Although agroecology was born in the contact between social movements and social and academic movements that wanted to rethink their role in the world of knowledge and social change, there was a ‘’change’’ later on. So much so that, along with agroecology, sustainability and ecological transformation have become issues that governments and transnational organisations also address. Yet, many things still need to be addressed and appropriately done in this regard.
Closing thoughts
Climate change, consumer preferences, urbanisation, demography, agricultural pollution and over-harvesting have adversely affected natural biodiversity, leaving living species around the world in danger of extinction without a doubt. With the decrease in the diversity of living creatures, the world’s deprivation of biological values a little more every day also threatens humanity's economic and social development by holding on to the web of life in nature and having a healthy, happy and prosperous future.

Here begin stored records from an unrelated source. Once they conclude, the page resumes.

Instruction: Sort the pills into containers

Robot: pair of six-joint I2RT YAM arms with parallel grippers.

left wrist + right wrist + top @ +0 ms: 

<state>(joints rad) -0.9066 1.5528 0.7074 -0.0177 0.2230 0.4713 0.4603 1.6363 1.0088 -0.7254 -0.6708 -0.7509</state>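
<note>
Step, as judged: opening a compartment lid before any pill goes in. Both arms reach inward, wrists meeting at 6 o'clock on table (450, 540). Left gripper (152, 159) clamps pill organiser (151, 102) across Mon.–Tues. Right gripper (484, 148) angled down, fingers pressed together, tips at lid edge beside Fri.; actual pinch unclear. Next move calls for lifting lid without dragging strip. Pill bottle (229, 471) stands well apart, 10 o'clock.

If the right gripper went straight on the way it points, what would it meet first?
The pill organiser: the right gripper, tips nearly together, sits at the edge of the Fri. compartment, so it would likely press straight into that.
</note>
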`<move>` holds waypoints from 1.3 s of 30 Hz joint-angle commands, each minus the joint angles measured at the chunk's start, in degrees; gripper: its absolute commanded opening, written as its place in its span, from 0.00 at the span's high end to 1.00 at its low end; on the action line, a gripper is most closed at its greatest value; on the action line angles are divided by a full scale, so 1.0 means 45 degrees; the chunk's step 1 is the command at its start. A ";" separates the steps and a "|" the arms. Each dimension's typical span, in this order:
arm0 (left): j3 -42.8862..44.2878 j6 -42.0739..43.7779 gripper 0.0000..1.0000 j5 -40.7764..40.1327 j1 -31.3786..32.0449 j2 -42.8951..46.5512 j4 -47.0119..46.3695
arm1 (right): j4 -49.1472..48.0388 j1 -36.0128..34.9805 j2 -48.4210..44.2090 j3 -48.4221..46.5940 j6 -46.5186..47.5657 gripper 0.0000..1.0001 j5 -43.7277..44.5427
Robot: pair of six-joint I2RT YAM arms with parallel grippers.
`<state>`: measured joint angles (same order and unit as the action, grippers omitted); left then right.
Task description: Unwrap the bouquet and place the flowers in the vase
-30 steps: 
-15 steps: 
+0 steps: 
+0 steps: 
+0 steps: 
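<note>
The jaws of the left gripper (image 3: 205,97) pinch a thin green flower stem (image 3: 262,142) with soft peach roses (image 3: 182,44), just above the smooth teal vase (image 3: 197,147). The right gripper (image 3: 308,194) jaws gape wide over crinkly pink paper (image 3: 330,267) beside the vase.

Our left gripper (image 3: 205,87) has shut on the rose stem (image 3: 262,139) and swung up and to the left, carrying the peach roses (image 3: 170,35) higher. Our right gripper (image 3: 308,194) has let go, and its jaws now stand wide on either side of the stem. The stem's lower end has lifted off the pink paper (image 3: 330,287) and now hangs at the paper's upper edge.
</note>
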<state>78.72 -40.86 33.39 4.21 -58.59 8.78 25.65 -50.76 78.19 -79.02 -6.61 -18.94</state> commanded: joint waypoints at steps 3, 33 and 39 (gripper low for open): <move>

Industrial food production, one of the leading causes of threatening biodiversity, poses a great danger not only for human beings but also for the survival of all other creatures. In this regard, the responsibility we have as both producers and consumers is, of course, quite a lot. At this point, it is crucial to be conscious. We can prevent food scarcity and biodiversity loss with sustainable agricultural practices. Hence, we must approach nature-friendly solutions holistically.